> WHAT NEEDS TO BE DONE: Look through the data below and show every line that includes "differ".

> DATA TO PROCESS:

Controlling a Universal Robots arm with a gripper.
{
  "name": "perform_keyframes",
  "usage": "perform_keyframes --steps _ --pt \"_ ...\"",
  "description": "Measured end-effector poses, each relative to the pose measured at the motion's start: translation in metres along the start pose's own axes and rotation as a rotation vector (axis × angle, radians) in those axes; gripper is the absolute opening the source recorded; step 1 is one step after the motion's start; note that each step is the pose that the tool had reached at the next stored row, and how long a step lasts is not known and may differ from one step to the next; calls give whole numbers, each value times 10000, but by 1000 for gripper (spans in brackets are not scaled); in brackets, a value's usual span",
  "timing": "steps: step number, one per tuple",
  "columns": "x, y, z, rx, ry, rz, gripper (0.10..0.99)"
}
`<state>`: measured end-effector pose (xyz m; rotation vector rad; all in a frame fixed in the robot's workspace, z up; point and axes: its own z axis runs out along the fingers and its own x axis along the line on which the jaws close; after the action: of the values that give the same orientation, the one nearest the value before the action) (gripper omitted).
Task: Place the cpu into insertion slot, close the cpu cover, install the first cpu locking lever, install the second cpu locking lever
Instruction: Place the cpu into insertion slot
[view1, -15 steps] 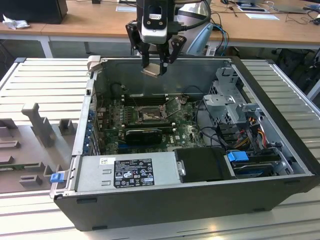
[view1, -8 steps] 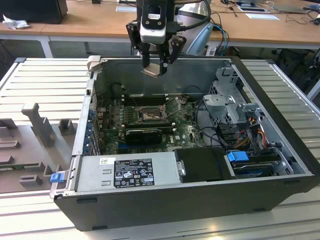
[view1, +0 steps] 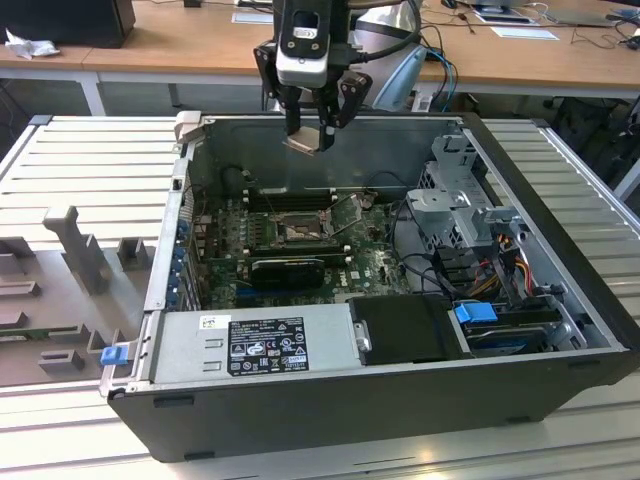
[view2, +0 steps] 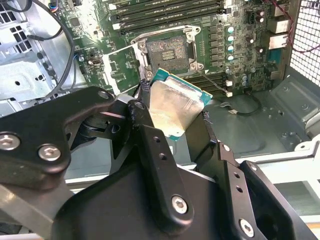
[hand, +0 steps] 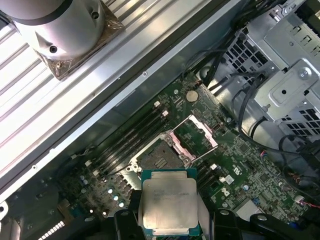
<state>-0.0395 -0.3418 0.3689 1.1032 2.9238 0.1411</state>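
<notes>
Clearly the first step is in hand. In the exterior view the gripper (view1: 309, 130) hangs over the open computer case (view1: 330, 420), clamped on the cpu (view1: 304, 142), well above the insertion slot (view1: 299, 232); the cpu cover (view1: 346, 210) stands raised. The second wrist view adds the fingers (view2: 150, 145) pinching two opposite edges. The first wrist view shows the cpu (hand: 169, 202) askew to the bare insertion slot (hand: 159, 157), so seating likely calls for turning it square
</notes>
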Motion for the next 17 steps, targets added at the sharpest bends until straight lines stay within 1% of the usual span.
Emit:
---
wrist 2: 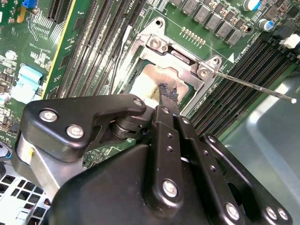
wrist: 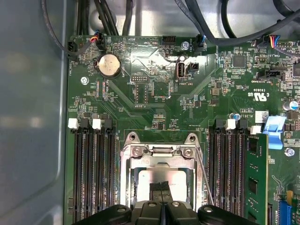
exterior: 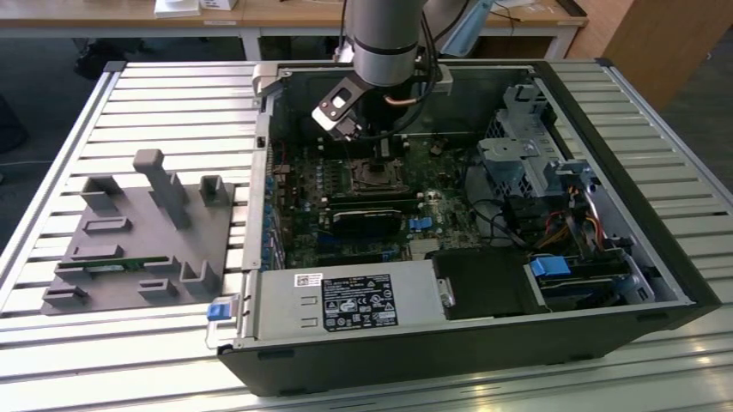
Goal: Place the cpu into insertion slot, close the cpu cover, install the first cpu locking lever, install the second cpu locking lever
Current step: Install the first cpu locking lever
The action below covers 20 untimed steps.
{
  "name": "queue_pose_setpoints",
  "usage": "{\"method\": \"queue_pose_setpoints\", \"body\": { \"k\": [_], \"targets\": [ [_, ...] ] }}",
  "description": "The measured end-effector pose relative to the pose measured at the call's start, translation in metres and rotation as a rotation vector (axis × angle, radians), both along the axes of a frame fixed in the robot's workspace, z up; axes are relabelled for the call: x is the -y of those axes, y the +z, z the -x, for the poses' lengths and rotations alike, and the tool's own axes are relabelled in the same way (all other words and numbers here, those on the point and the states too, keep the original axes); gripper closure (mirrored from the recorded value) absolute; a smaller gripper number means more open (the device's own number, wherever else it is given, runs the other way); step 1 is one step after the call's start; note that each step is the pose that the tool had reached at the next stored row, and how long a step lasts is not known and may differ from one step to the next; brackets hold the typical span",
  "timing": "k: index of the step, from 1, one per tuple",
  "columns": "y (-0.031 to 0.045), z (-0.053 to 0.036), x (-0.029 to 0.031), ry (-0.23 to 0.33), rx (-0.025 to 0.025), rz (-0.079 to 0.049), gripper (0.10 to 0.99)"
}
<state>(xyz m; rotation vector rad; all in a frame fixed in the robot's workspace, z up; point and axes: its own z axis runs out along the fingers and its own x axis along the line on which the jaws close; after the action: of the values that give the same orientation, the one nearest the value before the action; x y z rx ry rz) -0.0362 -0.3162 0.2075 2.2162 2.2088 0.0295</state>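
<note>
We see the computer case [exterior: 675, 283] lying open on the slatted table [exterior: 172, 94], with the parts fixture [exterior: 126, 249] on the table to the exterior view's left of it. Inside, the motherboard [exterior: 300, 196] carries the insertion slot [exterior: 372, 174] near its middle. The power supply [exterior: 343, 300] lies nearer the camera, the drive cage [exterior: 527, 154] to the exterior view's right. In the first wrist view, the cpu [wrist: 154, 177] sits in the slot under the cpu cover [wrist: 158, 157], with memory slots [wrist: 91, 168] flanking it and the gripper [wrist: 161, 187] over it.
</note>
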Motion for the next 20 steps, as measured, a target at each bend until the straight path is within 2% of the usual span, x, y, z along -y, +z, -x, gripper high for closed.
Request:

> WRITTEN REPLY:
  "description": "Measured end-effector poses, each relative to the pose measured at the motion's start: translation in metres along the start pose's own axes and rotation as a rotation vector (axis × angle, radians) in those axes; gripper is the absolute opening the source recorded; step 1 is one step after the motion's start; note that each step is the pose that the tool had reached at the next stored row, and how long a step lasts is not known and may differ from one step to the next; calls give whole numbers, each value times 10000, but by 1000 for gripper (spans in brackets are not scaled); in brackets, a value's usual span",
  "description": "The measured end-effector pose relative to the pose measured at the call's start, translation in metres and rotation as a rotation vector (axis × angle, radians), both along the axes of a frame fixed in the robot's workspace, z up; axes are relabelled for the call: x is the -y of those axes, y the +z, z the -x, for the poses' lengths and rotations alike, and the tool's own axes are relabelled in the same way (all other words and numbers here, those on the point and the states too, keep the original axes); gripper closure (mirrored from the recorded value) absolute; a smaller gripper number means more open (the device's own number, wherever else it is given, runs the other way); step 1 is one step after the call's start; note that each step is the pose that the tool had reached at the next stored row, and how long a step lasts is not known and may differ from one step to the next; brackets hold the typical span",

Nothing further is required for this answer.